Your copy should start at the line with "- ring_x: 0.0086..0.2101" and end at the line with "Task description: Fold" in the data below. Transcribe only those lines, exactly, pictures excluded.

————————

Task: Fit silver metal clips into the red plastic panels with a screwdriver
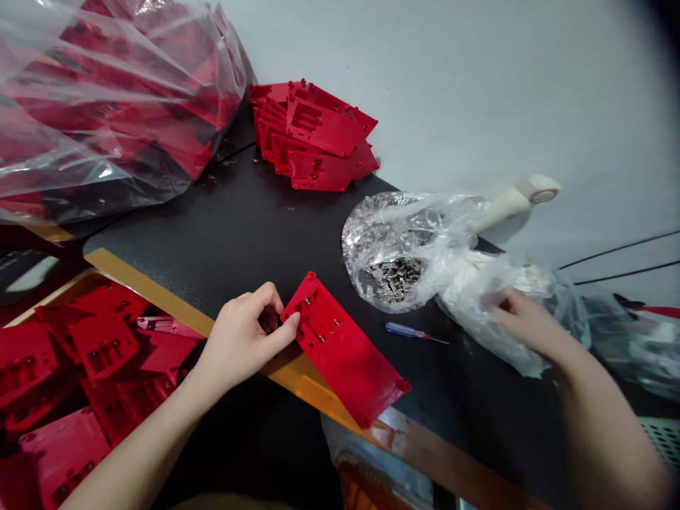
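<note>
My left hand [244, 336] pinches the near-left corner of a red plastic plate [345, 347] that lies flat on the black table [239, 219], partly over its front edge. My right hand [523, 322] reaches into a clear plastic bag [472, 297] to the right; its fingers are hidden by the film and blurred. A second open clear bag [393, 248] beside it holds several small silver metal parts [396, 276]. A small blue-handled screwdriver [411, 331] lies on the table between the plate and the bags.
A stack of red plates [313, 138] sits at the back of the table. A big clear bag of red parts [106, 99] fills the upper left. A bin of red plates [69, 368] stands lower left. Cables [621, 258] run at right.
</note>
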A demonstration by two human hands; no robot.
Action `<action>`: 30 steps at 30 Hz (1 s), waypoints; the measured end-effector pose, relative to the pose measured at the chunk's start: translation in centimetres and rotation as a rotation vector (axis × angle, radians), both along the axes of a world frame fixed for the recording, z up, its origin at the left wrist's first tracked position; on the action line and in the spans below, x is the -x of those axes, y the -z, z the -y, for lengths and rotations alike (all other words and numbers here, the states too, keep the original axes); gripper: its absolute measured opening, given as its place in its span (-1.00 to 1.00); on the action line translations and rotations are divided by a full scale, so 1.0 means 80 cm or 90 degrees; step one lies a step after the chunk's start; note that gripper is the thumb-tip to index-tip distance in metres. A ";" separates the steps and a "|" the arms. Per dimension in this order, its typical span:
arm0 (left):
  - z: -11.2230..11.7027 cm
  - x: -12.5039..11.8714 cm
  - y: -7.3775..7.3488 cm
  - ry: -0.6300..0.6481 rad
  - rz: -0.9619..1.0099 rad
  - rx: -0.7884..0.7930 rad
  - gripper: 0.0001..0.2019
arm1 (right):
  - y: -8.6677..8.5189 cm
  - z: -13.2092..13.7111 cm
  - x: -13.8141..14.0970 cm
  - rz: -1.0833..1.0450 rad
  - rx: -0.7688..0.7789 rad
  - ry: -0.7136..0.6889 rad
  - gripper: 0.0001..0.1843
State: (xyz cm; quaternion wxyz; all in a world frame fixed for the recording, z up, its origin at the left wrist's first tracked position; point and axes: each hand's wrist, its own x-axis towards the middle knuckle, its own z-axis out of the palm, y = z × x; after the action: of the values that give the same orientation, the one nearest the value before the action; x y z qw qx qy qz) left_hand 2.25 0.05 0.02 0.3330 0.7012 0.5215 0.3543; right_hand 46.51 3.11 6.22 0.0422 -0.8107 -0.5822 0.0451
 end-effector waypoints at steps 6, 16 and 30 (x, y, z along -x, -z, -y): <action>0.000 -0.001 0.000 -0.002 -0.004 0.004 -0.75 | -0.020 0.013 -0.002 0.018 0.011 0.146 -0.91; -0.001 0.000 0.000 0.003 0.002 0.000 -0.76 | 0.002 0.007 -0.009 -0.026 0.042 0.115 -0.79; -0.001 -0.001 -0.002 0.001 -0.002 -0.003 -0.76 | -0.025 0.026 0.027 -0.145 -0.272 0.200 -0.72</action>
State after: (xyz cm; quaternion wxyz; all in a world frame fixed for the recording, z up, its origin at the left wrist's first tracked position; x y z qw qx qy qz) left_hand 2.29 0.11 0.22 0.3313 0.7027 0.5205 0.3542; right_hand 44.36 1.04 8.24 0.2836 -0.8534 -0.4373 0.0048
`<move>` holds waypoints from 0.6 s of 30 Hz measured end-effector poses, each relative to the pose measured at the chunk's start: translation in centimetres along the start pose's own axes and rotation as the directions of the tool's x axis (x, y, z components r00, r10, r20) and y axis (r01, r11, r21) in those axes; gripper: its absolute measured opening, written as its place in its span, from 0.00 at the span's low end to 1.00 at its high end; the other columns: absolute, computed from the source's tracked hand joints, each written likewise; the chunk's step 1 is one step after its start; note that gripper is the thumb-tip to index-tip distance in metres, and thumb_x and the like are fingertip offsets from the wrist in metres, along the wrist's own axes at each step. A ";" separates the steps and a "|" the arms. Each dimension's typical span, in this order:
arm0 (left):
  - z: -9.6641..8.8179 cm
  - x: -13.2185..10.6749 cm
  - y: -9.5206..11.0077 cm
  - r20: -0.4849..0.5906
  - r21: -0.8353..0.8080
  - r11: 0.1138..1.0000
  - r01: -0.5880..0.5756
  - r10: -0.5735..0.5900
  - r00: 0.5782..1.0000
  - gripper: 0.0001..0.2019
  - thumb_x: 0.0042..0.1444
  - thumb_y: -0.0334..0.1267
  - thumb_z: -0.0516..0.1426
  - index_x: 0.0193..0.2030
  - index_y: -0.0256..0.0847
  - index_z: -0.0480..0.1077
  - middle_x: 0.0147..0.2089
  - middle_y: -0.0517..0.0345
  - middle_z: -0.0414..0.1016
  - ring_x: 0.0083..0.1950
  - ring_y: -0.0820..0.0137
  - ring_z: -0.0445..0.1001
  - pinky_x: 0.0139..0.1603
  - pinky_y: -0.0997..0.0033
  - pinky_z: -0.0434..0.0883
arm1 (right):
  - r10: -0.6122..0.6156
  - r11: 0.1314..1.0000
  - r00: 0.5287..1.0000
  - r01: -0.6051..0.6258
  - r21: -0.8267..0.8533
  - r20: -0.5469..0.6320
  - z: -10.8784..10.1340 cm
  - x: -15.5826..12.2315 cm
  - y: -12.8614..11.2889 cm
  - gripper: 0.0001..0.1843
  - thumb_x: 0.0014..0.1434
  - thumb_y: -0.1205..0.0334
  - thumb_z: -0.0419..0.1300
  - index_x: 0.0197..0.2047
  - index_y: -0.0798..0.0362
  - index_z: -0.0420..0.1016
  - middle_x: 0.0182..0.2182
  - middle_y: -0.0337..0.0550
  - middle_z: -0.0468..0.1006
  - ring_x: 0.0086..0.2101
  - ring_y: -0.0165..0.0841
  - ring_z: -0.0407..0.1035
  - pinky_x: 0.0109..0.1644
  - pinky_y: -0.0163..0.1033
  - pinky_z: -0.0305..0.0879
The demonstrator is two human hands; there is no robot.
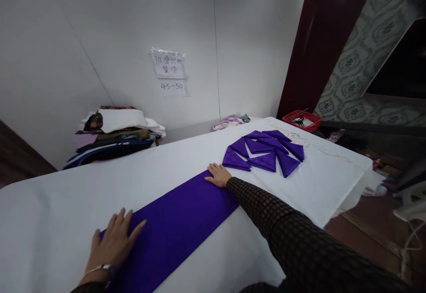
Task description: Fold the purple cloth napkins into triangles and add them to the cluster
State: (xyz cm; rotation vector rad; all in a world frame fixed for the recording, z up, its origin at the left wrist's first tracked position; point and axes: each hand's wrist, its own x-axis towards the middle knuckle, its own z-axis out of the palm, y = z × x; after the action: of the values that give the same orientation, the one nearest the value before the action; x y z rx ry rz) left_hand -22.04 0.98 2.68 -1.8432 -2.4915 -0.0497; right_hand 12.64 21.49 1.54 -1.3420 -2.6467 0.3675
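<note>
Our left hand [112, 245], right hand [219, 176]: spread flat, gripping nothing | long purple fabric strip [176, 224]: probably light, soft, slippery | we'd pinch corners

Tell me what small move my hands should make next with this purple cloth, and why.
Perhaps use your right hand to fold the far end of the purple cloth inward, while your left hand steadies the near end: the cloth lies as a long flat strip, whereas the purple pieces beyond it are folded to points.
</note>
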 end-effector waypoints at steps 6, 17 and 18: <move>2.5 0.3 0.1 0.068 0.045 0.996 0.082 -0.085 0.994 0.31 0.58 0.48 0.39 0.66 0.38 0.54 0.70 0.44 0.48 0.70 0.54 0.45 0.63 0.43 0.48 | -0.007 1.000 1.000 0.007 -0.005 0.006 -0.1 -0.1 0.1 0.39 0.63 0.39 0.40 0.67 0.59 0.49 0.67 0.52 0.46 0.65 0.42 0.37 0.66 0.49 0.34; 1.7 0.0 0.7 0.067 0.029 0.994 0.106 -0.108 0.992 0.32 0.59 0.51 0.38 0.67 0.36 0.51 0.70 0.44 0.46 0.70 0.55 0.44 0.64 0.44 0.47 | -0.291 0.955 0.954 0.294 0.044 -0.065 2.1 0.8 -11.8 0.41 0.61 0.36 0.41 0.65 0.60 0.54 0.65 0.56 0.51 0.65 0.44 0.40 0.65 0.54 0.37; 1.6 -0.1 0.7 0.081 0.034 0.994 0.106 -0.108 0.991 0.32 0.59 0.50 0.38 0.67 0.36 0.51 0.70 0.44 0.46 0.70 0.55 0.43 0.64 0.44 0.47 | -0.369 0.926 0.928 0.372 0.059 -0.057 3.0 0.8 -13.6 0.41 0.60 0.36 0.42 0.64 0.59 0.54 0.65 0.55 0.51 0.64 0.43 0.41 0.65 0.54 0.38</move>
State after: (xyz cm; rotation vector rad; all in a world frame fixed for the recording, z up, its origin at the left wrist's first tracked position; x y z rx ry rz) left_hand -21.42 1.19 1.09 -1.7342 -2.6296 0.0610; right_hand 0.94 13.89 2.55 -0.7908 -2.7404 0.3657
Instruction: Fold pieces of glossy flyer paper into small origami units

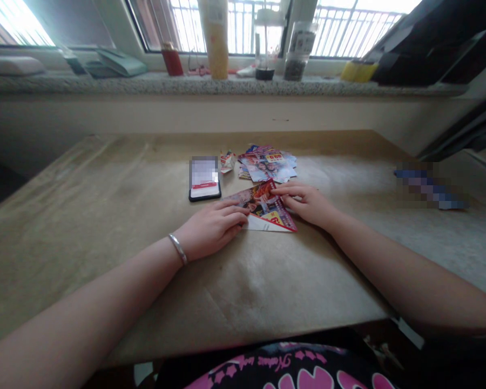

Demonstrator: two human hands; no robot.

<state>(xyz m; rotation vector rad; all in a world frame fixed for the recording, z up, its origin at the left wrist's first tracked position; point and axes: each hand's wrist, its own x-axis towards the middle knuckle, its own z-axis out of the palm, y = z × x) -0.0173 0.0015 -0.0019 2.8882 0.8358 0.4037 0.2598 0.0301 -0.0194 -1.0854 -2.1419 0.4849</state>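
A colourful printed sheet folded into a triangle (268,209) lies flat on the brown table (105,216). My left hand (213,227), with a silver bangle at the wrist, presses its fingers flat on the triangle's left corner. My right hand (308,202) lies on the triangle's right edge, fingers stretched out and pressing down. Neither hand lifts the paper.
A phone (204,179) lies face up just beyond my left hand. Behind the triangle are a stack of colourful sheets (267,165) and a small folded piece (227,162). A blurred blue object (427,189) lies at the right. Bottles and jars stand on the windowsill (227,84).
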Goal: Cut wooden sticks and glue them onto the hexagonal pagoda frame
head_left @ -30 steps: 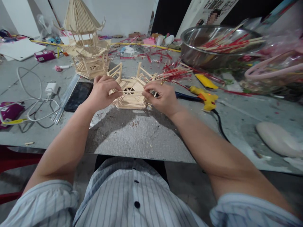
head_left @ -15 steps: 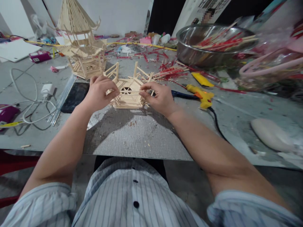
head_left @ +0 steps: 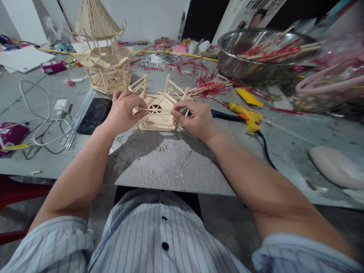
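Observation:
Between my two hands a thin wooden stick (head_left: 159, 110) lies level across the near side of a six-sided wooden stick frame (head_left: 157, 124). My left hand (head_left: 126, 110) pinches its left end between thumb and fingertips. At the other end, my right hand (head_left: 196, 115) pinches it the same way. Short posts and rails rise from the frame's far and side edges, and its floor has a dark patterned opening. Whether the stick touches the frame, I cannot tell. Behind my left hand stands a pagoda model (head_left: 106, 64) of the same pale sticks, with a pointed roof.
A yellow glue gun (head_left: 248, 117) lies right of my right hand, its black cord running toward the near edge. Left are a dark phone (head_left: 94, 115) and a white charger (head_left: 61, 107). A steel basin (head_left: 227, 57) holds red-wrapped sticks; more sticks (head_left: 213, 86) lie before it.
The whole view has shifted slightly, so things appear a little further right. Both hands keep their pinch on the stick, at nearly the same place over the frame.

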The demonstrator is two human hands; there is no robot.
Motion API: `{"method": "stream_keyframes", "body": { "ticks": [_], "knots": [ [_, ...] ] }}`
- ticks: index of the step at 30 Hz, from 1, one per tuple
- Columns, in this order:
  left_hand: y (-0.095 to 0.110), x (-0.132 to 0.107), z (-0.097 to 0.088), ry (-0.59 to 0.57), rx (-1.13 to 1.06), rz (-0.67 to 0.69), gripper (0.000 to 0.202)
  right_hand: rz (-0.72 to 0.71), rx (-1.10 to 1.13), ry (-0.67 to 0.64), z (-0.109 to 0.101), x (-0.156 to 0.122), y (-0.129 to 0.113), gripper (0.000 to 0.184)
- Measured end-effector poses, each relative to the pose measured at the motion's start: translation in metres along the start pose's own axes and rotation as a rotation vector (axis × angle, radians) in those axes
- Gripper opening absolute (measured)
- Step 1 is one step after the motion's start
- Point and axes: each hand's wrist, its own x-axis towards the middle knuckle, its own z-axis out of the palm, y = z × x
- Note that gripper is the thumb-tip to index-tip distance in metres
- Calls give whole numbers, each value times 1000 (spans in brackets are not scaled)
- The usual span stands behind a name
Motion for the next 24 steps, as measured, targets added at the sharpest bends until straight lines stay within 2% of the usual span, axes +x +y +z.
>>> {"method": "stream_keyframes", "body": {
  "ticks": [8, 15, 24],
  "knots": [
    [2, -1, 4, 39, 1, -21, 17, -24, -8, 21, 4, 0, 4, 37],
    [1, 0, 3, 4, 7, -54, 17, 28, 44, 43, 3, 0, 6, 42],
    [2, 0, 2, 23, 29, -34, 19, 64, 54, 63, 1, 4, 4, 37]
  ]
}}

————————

(Answer box):
  - ring_x: 0.0086..0.2101
  - ring_y: -0.0165..0.0841
  - ring_z: -0.0407..0.1035
  - pinky_x: 0.0109..0.1644
  - pinky_y: -0.0163..0.1033
  - pinky_z: -0.0305..0.0879
The demonstrator is two human hands; there is no robot.
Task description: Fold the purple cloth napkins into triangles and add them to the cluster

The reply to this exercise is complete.